The data showing that preceding sowing incubation of seeds in ZEN solutions resulted in an increase in the non-photochemical quenching (qE, qT) during strong illumination for both species (Table 4) are consistent with the opinions of other authors (Fork and Satoh 1986; Horton and Hauge 1988; van Wijk and van Hasselt 1993; Ting and Owens 1994; Ruban and Horton 1995; Owens 1996; Haldrup et al. 2001) that such response may be recognized as the action of the first defense line for the photosynthetic apparatus against photoinhibitory injuries and other photooxidative ones. In our experiment it was observed that ZEN prevented photoinhibitory injuries during strong illumination due to the safe dissipation of the excess of absorbed light energy through mechanisms related to the development of pH gradient (qE) in thylakoids and phosphorylation of LHC2 (qT). A decrease due to the influence of ZEN on the photoinhibitory quenching enabled the maintenance of a more efficient course of reaction in PSII than in plants incubated before sowing in water.

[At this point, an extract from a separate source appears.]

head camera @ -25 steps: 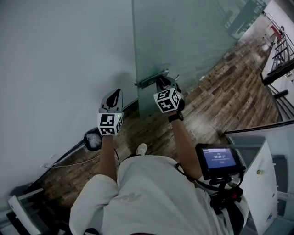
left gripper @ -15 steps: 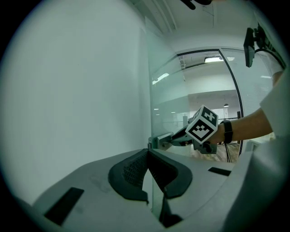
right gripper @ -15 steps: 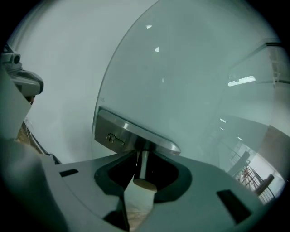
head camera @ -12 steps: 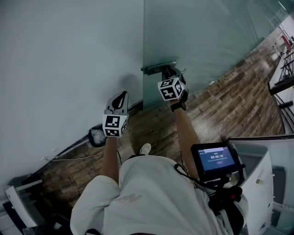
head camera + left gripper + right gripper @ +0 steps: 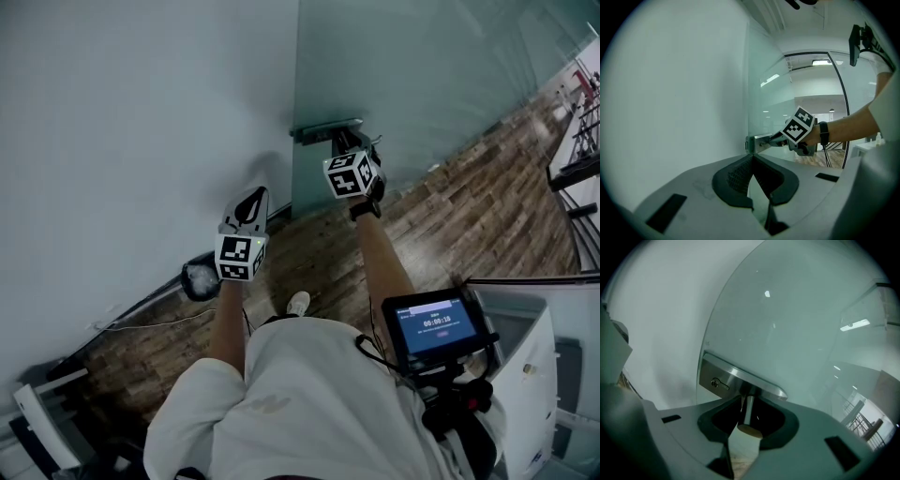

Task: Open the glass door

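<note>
1. Glass door (image 5: pixel 422 75) stood straight ahead of me. Its free vertical edge was next to the white wall (image 5: pixel 141 112). The hinge side ran off to the right, out of view.
2. Lock plate (image 5: pixel 323 127) sat at that free edge, with the keyhole (image 5: pixel 715 383) on the end nearest the edge. The handle (image 5: pixel 748 408) stuck out of the plate on my side of the glass.
3. Right gripper (image 5: pixel 347 142): jaws were closed on the handle. The right gripper view showed the round bar between the pads, both sides against it as far as I could read, with its cut end facing the camera.
4. So the handle's long axis ran roughly along the jaw line, out from the glass toward me, not across the jaws.
5. Left gripper (image 5: pixel 249 201): jaws were fully together with nothing in them. It hung lower left of the handle in the head view, in front of the wall, clear of the door and plate.
6. Key relation: the handle was dead ahead of the right jaws and inside them. The right hand was the near one and the left was well apart, so I judged the left wasn't needed.
7. My read of the next move: force had to go square to the glass, arcing about the unseen hinge. The grip was at the free edge, which gave the best leverage.
8. I couldn't tell from the frames which way the door swung.
9. Risk, as I judged it: with the grip lying along the bar, a straight pull could slide the pads off its end.
</note>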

The seedlings growth under salt stress

The stimulation of growth by ZEN has been also found earlier for wheat callus (Biesaga-Kościelniak 2001; Szechyńska-Hebda et al. 2007) as well as in wheat and rape seedlings (Biesaga-Kościelniak 2001). On the other hand, it was reported by Kumar and Sinha (1995) that in their experiment the same ZEN concentrations as those used in our experiment caused inhibition the elongation of the coleoptile and root in gram and mustard, and this response increased with ZEN concentration. The salt stress strongly limited the growth of seedlings, as was also reported in other papers concerning wheat and soybean (Ashraf and McNeily 1988; Luo et al. 2005; Soltani et al. 2006). ZEN protected via after-effects the process of wheat growth against the salt stress through decreasing the level of inhibition to the elongation process and mass accumulation in coleoptile and roots. The complicate nature of ZEN action under salt stress was revealed especially by the measurements in soybean. Depending on the water potential, ZEN did not affect the growth, inhibited it or protected this process against the stress consequences. The complex response of growth to the excess of NaCl can result from the fact that salt stress inhibits physiological processes by limiting the amount of water in tissues (Rauf et al. 2007) and through the toxic effects of Na+ and Cl ions (Yang and Blanchar 1993; Lacan and Durand 1996; Kurniadie and Redmann 1999) and ionic imbalance in leaves (Yeo et al. 1985). For the germinating soybean, Cl ion is more toxic than Na+ (Luo et al. 2005). It seems that the positive effect of ZEN on the intensity of seedling growth at the earlier phases of growth could be explained, among other, by its ability to increase the activity of α-amylase and β-glucosidase (Vianello and Macri 1982).

Conclusion

On the basis of the results presented and discussed, it may be claimed that mycotoxin ZEN, which is harmful to many organisms, can stimulate the course of photochemical reactions in PSII as well as to support the process of growth under salt stress and to protect the photosynthetic apparatus of wheat and soybean seedlings against the consequences of strong illumination. As the use of ZEN in practice is concerned, it is necessary to consider the fact that the incubation of soybean seeds in ZEN solutions can be risky in salty soils with low water potential (ca. −1 MPa) because it can decrease the growth vigor. On the other hand in wheat ZEN could be harmful for the course of seed germination in non-stress conditions because it can inhibit the growth of roots. The consequence of those phenomena could be a decrease in plant productivity.